[[ INFORMATION SHOWN open ]]
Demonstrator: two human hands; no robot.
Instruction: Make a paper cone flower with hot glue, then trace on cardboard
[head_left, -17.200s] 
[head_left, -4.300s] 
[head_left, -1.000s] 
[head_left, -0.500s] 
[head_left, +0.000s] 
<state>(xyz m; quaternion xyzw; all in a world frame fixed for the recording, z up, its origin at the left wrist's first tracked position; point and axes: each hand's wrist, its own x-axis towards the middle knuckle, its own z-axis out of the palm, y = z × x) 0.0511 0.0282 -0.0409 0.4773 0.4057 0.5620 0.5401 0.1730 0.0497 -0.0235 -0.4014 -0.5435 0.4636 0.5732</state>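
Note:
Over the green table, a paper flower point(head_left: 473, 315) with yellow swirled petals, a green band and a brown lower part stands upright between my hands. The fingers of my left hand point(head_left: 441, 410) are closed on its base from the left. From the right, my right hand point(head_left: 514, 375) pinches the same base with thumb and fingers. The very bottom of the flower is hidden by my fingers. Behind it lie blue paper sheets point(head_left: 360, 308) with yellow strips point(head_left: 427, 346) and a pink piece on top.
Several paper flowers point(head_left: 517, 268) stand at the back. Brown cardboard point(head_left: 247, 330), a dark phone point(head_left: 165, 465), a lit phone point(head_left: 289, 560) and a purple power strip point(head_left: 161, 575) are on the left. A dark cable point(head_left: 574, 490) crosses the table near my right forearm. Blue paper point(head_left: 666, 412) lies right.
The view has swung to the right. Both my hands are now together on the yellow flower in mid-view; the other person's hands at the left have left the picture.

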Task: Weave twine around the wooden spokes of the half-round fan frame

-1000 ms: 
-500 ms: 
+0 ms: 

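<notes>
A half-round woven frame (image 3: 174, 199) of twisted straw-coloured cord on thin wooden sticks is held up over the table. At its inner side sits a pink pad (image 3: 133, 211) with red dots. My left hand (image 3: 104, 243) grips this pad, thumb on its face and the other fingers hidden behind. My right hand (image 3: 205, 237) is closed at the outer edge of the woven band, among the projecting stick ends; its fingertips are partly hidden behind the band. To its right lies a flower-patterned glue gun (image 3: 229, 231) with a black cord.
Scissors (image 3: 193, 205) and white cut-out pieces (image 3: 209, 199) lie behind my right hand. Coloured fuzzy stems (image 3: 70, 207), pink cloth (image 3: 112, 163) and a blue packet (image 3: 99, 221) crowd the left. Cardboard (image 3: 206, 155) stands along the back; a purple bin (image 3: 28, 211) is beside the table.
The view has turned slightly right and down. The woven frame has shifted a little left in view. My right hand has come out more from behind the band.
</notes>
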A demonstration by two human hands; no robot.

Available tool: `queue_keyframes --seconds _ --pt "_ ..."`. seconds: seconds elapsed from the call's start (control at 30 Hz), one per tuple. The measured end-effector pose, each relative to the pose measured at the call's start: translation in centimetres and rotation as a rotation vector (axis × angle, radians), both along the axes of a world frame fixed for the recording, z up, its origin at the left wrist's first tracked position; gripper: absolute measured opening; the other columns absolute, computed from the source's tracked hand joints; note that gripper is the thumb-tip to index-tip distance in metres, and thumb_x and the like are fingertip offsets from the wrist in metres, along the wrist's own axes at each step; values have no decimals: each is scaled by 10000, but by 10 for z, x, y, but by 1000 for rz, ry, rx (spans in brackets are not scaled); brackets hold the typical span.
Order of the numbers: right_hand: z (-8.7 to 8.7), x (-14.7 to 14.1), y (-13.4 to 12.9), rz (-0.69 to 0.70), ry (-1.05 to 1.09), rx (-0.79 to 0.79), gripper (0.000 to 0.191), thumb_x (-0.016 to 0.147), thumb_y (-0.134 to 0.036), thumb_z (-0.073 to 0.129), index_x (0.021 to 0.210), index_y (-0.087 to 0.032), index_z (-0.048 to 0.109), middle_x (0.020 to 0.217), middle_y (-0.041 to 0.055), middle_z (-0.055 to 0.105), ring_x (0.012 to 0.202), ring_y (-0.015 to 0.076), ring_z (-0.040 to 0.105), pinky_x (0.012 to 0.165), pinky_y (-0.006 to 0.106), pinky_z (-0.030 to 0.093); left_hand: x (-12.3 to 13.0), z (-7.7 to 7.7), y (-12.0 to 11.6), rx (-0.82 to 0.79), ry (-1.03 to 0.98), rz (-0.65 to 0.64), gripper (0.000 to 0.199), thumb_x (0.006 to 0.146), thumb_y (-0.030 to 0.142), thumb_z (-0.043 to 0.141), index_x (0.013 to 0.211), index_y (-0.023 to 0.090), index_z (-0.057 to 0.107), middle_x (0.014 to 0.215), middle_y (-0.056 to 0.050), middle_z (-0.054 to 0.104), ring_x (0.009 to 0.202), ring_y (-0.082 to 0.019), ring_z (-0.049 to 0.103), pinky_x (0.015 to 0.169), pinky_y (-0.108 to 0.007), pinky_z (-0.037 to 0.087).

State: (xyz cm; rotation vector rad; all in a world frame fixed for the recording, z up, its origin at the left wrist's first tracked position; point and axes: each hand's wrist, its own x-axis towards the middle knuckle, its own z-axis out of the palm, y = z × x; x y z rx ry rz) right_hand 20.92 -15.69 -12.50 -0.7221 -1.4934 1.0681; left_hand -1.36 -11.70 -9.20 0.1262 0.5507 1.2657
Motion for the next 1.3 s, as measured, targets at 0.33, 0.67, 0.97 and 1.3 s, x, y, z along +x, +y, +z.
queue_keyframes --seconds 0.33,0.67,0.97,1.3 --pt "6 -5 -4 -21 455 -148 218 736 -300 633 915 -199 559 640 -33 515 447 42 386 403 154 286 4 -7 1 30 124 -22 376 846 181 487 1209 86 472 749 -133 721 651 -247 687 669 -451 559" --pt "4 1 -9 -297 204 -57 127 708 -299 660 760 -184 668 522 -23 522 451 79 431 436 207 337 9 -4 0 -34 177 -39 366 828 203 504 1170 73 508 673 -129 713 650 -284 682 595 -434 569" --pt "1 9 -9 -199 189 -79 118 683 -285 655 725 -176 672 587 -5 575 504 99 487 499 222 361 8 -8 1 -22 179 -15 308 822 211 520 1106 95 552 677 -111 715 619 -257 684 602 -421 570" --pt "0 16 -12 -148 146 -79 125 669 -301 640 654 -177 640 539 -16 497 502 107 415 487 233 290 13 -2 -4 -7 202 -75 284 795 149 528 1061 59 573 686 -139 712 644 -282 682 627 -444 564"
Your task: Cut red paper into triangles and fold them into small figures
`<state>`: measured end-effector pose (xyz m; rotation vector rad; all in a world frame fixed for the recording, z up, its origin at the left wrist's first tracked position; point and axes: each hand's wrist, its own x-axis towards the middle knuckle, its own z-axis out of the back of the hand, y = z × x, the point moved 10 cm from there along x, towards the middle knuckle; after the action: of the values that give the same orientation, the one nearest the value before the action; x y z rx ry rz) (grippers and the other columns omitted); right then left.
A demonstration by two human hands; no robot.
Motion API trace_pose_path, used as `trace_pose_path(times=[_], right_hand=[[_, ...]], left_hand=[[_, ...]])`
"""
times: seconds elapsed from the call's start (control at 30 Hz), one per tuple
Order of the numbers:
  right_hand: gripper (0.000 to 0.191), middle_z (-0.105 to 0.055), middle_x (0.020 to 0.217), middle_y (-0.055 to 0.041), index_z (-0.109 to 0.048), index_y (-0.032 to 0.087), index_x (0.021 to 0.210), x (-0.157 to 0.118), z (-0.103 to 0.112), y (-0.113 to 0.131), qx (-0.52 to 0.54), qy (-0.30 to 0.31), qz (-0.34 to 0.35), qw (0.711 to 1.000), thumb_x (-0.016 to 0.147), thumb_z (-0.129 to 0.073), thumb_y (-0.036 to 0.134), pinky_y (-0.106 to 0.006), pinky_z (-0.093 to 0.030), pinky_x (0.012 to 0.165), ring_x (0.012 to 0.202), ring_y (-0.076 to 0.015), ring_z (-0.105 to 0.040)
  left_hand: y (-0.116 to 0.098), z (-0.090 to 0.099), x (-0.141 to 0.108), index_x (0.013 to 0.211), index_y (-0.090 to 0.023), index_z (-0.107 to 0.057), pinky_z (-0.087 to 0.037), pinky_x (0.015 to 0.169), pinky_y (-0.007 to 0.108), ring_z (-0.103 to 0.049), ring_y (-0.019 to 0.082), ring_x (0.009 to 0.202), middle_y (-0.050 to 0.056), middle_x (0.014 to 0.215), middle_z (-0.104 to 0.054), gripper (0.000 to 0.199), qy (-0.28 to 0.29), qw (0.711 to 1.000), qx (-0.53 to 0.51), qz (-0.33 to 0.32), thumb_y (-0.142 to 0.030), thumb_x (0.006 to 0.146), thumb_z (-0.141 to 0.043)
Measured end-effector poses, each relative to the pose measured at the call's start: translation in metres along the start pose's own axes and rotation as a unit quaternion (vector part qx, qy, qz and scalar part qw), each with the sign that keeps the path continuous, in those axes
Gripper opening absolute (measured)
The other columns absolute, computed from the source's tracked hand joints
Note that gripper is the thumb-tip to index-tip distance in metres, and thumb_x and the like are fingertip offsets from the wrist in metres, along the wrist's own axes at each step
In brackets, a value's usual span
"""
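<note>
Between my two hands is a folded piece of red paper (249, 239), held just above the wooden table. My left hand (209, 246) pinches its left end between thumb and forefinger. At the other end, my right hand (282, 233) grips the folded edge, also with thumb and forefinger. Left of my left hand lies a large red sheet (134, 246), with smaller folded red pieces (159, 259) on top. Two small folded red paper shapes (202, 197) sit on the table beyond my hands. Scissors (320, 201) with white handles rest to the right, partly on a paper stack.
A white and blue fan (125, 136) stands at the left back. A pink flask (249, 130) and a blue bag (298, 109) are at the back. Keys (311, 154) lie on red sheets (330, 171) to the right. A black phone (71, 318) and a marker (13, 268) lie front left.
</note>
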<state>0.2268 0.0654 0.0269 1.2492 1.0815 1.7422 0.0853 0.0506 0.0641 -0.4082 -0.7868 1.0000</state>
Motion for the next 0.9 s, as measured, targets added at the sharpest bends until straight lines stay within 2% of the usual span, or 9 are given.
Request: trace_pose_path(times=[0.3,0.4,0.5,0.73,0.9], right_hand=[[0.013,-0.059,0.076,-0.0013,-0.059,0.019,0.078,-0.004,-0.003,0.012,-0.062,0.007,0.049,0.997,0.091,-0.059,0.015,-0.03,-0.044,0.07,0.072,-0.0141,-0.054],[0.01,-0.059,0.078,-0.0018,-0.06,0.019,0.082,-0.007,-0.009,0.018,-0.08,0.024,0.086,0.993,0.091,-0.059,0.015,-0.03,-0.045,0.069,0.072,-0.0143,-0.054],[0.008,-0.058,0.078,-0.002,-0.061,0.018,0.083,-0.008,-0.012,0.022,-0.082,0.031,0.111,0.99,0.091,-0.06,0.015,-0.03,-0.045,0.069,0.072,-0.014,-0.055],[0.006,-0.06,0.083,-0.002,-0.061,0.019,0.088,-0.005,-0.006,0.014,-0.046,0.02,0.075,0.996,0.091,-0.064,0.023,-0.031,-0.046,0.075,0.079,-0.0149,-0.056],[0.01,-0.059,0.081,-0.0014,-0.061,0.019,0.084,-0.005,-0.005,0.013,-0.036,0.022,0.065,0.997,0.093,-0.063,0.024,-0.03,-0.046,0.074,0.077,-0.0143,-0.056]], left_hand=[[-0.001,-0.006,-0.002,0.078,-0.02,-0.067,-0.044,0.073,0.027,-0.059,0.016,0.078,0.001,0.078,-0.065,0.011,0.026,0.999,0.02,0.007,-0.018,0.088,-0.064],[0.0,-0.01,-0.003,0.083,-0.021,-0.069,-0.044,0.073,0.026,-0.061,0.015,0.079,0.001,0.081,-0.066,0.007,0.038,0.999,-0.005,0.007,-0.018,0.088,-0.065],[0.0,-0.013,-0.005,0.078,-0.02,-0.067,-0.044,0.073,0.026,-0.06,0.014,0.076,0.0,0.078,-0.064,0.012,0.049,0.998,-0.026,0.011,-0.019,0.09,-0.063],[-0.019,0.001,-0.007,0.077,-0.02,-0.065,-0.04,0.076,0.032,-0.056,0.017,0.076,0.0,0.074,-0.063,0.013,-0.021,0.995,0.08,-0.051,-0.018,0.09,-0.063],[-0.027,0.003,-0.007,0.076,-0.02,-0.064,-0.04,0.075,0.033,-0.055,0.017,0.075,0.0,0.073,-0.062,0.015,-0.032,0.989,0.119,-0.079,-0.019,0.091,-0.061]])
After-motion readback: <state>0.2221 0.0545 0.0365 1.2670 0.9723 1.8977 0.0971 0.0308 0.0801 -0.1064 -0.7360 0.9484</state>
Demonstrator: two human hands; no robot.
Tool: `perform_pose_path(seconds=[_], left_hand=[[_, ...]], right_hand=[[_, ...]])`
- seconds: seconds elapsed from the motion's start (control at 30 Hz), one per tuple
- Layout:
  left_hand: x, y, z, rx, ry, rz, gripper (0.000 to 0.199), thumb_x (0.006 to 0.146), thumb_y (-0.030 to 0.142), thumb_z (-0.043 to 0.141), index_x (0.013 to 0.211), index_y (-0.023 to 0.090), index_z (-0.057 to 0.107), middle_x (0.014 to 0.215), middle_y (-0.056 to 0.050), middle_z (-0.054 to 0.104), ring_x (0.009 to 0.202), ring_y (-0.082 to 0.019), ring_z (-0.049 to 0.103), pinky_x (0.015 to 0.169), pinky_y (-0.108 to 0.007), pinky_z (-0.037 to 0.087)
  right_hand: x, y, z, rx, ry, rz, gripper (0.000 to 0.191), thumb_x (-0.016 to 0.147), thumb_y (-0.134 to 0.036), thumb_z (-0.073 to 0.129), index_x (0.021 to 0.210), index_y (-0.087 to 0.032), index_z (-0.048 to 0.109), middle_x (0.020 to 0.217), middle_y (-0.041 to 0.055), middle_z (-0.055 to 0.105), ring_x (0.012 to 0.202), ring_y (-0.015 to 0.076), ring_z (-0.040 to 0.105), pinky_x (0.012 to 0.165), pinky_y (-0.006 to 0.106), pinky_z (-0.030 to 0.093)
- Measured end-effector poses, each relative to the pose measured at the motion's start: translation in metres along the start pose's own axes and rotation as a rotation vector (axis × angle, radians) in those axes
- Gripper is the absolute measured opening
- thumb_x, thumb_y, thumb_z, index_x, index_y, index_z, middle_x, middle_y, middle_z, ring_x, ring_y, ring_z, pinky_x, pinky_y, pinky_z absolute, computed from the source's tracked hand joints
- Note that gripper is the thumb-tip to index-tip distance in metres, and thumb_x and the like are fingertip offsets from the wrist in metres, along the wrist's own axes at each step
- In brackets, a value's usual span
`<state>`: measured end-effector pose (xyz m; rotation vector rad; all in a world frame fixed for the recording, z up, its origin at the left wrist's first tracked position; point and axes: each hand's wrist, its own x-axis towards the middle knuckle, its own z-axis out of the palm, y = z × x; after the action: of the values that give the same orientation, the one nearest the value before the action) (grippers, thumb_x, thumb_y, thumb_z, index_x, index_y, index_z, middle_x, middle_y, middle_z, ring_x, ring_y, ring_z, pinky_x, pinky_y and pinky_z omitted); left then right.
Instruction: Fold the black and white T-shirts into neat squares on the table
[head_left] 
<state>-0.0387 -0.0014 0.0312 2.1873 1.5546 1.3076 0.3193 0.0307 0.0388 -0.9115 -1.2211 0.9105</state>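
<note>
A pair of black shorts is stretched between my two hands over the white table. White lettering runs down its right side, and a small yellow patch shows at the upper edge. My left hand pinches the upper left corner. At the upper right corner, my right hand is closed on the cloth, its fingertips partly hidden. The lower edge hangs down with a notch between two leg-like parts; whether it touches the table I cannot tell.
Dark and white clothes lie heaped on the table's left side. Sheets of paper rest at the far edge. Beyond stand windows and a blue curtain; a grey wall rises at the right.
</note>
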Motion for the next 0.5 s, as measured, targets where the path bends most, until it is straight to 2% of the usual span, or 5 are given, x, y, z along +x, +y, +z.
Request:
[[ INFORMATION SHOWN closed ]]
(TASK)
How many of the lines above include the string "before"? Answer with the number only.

(WRITTEN ANSWER)
2